Your assignment:
Some lines in the listing below may include the string "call". How many are there? Give only the number.

Provided information:
= = =

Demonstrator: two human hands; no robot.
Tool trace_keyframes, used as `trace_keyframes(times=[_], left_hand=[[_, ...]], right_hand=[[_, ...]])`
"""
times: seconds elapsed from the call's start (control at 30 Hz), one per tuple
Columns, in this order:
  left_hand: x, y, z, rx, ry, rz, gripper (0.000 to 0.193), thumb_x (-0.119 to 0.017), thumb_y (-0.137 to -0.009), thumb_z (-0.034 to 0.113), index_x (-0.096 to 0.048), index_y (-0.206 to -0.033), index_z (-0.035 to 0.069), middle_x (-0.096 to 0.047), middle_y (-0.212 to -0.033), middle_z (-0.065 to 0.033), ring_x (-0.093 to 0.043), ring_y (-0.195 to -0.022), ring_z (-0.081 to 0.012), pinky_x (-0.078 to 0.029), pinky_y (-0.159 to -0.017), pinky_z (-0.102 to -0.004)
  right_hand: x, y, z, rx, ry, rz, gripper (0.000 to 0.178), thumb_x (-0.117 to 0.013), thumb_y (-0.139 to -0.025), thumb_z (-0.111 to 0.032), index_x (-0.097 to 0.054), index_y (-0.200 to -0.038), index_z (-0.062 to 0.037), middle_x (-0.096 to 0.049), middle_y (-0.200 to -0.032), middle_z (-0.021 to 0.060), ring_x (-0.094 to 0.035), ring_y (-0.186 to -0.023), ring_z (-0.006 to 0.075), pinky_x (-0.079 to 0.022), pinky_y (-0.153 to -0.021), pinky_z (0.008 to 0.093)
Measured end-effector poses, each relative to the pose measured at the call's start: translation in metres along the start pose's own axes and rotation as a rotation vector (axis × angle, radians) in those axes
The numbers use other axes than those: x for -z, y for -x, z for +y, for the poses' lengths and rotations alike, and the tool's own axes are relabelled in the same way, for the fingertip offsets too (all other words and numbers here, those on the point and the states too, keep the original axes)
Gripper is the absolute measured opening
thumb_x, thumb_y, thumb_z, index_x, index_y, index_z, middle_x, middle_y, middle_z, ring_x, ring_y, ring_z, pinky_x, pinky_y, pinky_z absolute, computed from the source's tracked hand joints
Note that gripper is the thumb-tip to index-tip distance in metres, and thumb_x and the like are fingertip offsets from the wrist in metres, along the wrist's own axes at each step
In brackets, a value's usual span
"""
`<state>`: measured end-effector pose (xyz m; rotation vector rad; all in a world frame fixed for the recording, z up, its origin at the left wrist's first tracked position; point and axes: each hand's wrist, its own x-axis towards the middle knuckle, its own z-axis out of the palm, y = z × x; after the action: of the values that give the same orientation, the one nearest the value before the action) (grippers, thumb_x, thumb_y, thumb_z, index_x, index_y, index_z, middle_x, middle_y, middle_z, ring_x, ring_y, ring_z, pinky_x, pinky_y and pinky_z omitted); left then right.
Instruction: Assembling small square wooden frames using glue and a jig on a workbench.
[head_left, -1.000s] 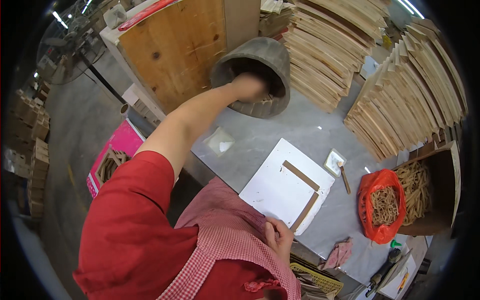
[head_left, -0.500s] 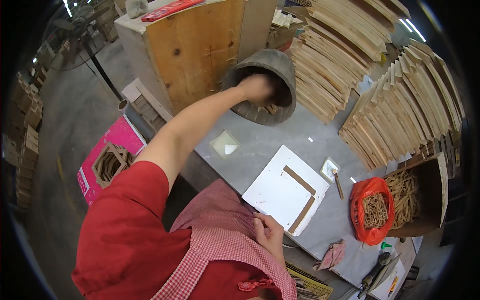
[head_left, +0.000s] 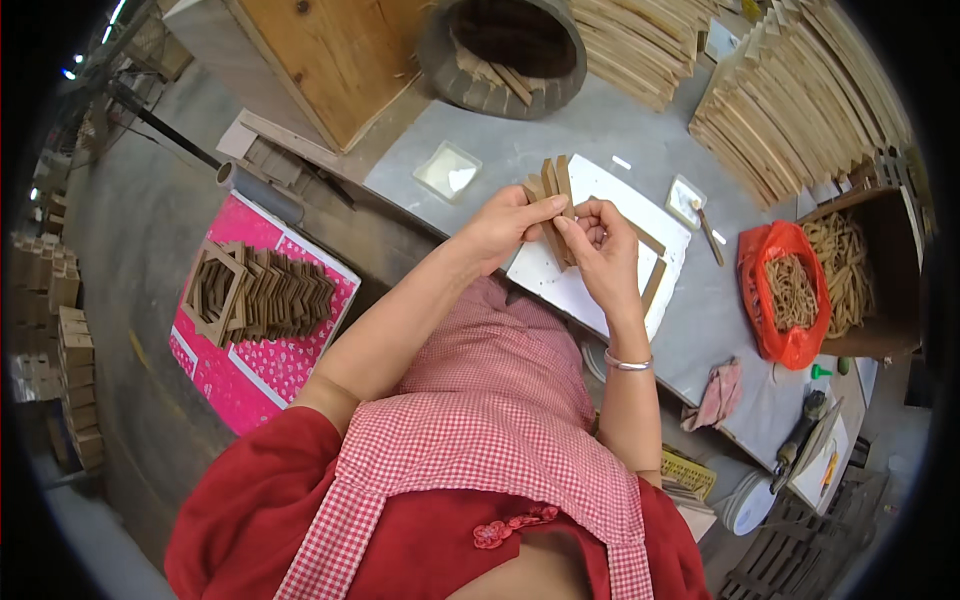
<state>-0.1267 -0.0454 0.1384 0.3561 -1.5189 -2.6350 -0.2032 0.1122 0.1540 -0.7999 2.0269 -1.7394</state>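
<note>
Fingers of the left hand (head_left: 497, 230) clasp fanned wooden strips (head_left: 549, 178); right hand (head_left: 608, 256) pinches them too. Best, I judge: light grip, ends squared above the white board (head_left: 600, 182).

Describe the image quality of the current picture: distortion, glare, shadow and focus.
Head view: fisheye bending makes the wood stacks look curved, with black corners; head view: small white glare streaks on the table; head view: deep shadow inside the bucket; head view: left hand, right hand and strips fairly sharp, far-left background softer.
</note>
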Motion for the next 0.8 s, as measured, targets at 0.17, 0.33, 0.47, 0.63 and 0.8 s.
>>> trace_keyframes(times=[0.17,0.33,0.47,0.63,0.8], left_hand=[[-0.012,-0.001,-0.022,0.081,-0.120,-0.030,0.022,-0.073,-0.097,0.028,-0.069,-0.102,0.007,-0.060,-0.083,0.0056,-0.042,-0.066,-0.0039,-0.036,-0.059,-0.0215],[-0.033,-0.008,-0.031,0.092,-0.003,-0.036,0.026,-0.081,-0.090,0.020,-0.070,-0.107,0.004,-0.064,-0.087,0.0040,-0.046,-0.069,-0.0041,-0.038,-0.062,-0.0209],[-0.039,-0.010,-0.035,0.129,0.037,-0.053,0.028,-0.082,-0.088,0.018,-0.071,-0.109,0.004,-0.066,-0.090,0.0026,-0.048,-0.069,-0.0041,-0.038,-0.062,-0.0211],[-0.044,-0.014,-0.030,0.104,-0.028,0.014,0.026,-0.083,-0.087,0.018,-0.073,-0.106,0.004,-0.070,-0.091,0.0007,-0.050,-0.070,-0.0046,-0.038,-0.062,-0.0213],[-0.032,-0.018,-0.033,0.128,-0.012,-0.035,0.023,-0.081,-0.089,0.017,-0.073,-0.106,0.003,-0.069,-0.090,0.0012,-0.050,-0.070,-0.0046,-0.040,-0.062,-0.0219]], right_hand=[[0.006,0.034,0.014,-0.048,-0.079,0.114,0.014,-0.072,-0.095,-0.009,-0.063,-0.097,0.0006,-0.060,-0.072,-0.0027,-0.051,-0.059,0.0019,-0.041,-0.051,0.0198],[0.022,0.047,0.015,-0.043,-0.058,0.161,0.013,-0.071,-0.095,-0.008,-0.065,-0.101,0.0016,-0.061,-0.075,-0.0028,-0.052,-0.061,0.0012,-0.042,-0.052,0.0195],[0.031,0.052,0.015,-0.126,-0.047,0.133,0.012,-0.068,-0.097,-0.005,-0.064,-0.106,0.0020,-0.060,-0.084,-0.0050,-0.048,-0.068,-0.0007,-0.039,-0.058,0.0174],[0.027,0.048,0.016,-0.024,-0.107,0.170,0.013,-0.070,-0.095,-0.007,-0.064,-0.101,0.0026,-0.063,-0.078,-0.0018,-0.054,-0.063,0.0014,-0.044,-0.054,0.0187],[0.028,0.046,0.014,-0.058,-0.154,0.134,0.013,-0.070,-0.094,-0.005,-0.063,-0.102,0.0027,-0.064,-0.080,-0.0012,-0.055,-0.066,0.0013,-0.044,-0.056,0.0180]])
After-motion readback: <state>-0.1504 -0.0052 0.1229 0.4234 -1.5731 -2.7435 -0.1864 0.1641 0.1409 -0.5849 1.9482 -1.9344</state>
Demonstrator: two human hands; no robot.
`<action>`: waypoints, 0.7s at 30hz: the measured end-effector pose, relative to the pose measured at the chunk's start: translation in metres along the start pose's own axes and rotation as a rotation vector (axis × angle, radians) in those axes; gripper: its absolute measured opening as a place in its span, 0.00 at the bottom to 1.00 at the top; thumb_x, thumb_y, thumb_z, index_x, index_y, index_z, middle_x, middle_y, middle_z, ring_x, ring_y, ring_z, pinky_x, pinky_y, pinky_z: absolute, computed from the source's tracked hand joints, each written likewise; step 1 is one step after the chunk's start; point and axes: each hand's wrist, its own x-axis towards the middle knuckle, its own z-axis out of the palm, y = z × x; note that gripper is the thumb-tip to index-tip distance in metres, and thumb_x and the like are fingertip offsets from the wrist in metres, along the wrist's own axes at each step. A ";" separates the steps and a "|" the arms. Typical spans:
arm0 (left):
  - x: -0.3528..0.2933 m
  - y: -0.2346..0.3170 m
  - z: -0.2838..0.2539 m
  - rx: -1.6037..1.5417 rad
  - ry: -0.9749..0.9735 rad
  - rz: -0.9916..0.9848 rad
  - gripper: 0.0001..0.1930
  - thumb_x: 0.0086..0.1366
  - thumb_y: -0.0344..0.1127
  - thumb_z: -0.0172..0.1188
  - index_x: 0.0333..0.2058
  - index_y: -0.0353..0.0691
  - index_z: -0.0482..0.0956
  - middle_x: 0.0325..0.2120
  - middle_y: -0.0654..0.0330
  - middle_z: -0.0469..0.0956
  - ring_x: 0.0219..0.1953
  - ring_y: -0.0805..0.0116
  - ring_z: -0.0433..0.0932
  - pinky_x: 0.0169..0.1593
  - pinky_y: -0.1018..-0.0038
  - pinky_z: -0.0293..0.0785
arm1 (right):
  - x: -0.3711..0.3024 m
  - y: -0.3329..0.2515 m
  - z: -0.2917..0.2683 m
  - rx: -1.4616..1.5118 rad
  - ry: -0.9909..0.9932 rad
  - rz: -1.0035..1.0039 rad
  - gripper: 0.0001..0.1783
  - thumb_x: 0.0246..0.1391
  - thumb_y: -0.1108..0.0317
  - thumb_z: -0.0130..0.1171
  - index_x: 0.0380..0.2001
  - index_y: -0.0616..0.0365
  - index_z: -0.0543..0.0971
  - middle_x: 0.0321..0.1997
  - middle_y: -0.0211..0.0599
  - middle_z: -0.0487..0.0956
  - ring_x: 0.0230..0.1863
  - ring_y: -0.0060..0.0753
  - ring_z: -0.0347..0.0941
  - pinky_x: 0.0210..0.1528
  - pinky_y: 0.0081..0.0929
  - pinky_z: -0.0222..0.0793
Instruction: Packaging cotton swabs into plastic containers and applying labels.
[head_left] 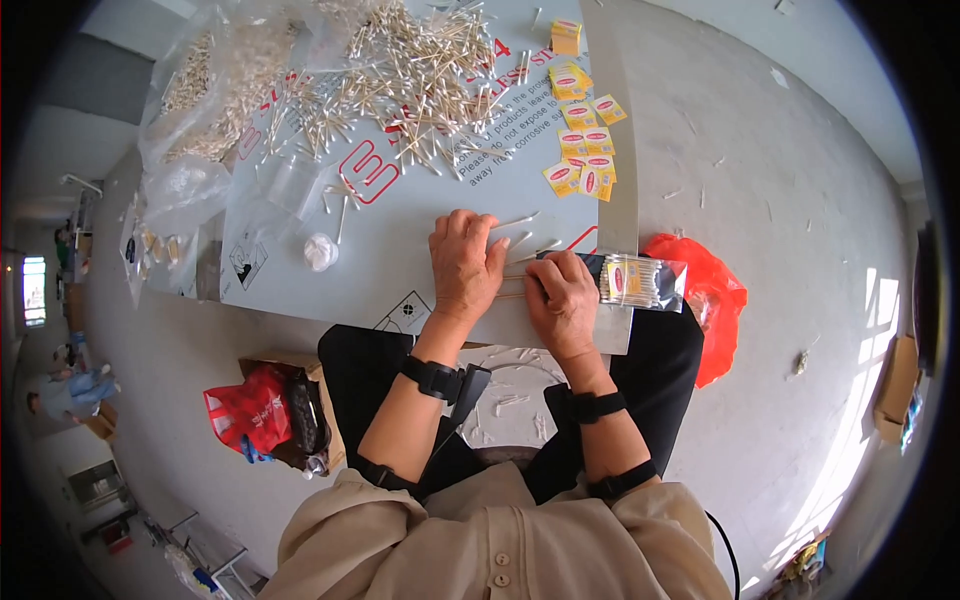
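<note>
My left hand [464,262] rests on the sheet-covered table with its fingers curled and a loose cotton swab [517,220] at its fingertips. More single swabs lie between my two hands, their far ends partly hidden. My right hand [562,302] is closed at the left end of a clear packet of cotton swabs [648,283]. Inside the packet a small yellow-and-white card [617,278] shows among the swabs. My right fingertips are partly hidden under the hand. Beyond my hands spreads a big loose heap of cotton swabs [430,75].
Several yellow cards [583,150] lie along the table's right side, below a small yellow stack [566,38]. Large clear bags of swabs [215,90] stand far left. A round white item [320,252] sits left. A red plastic bag [712,310] hangs right; a carton [325,410] stands lower left.
</note>
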 end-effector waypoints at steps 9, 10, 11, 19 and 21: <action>0.045 -0.026 0.006 -0.012 -0.030 -0.001 0.09 0.51 0.25 0.64 0.32 0.42 0.76 0.34 0.61 0.73 0.43 0.57 0.70 0.46 0.60 0.66 | 0.001 0.000 -0.004 0.011 -0.024 0.029 0.06 0.43 0.75 0.62 0.27 0.55 0.77 0.30 0.34 0.73 0.34 0.40 0.73 0.35 0.35 0.70; 0.059 -0.025 0.008 0.065 0.026 0.055 0.09 0.51 0.25 0.64 0.32 0.42 0.77 0.34 0.62 0.73 0.43 0.57 0.70 0.46 0.60 0.66 | 0.001 0.002 -0.005 0.004 -0.024 0.032 0.06 0.43 0.76 0.62 0.26 0.56 0.77 0.30 0.34 0.73 0.34 0.41 0.73 0.35 0.35 0.70; 0.072 -0.025 0.010 0.066 0.025 0.054 0.09 0.51 0.25 0.64 0.32 0.42 0.77 0.34 0.62 0.73 0.43 0.57 0.70 0.46 0.60 0.66 | 0.001 0.002 -0.004 0.005 -0.025 0.032 0.06 0.43 0.76 0.62 0.26 0.56 0.77 0.30 0.34 0.73 0.34 0.41 0.73 0.35 0.35 0.70; 0.081 -0.026 0.028 0.204 -0.043 0.171 0.08 0.48 0.28 0.67 0.24 0.45 0.75 0.28 0.65 0.70 0.39 0.60 0.69 0.42 0.63 0.65 | 0.003 0.000 0.000 0.021 -0.029 0.033 0.06 0.42 0.76 0.63 0.26 0.55 0.77 0.30 0.35 0.74 0.33 0.41 0.73 0.34 0.35 0.70; 0.058 -0.014 0.025 0.165 -0.063 0.175 0.08 0.48 0.27 0.67 0.24 0.44 0.75 0.28 0.65 0.70 0.39 0.60 0.69 0.42 0.63 0.65 | 0.001 0.004 -0.002 0.013 -0.021 0.033 0.07 0.41 0.76 0.63 0.26 0.55 0.77 0.30 0.35 0.74 0.33 0.41 0.73 0.35 0.35 0.70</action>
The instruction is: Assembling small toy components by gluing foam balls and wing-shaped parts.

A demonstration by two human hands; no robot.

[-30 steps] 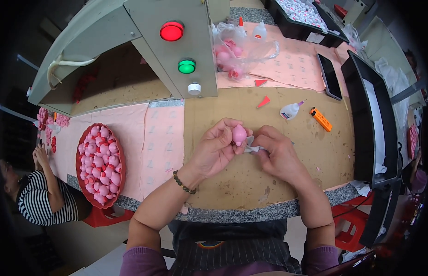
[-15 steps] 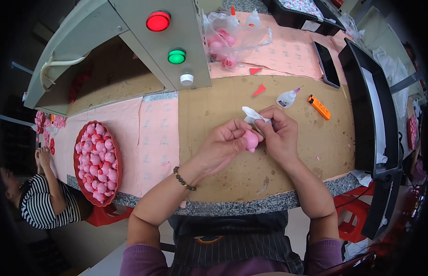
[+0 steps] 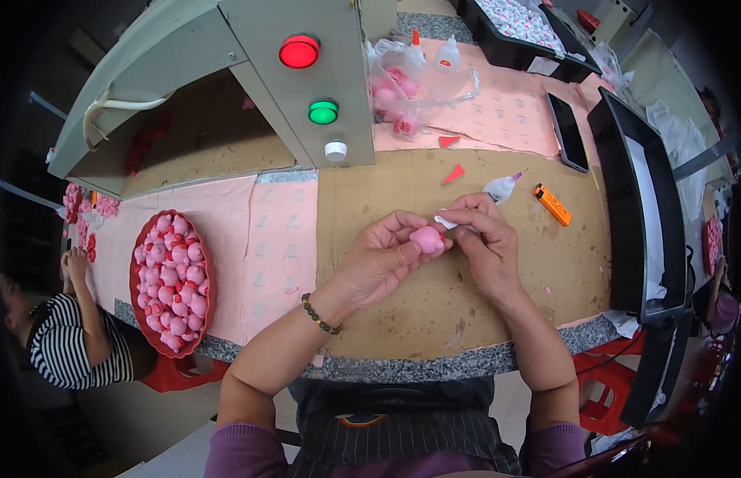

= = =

The answer:
2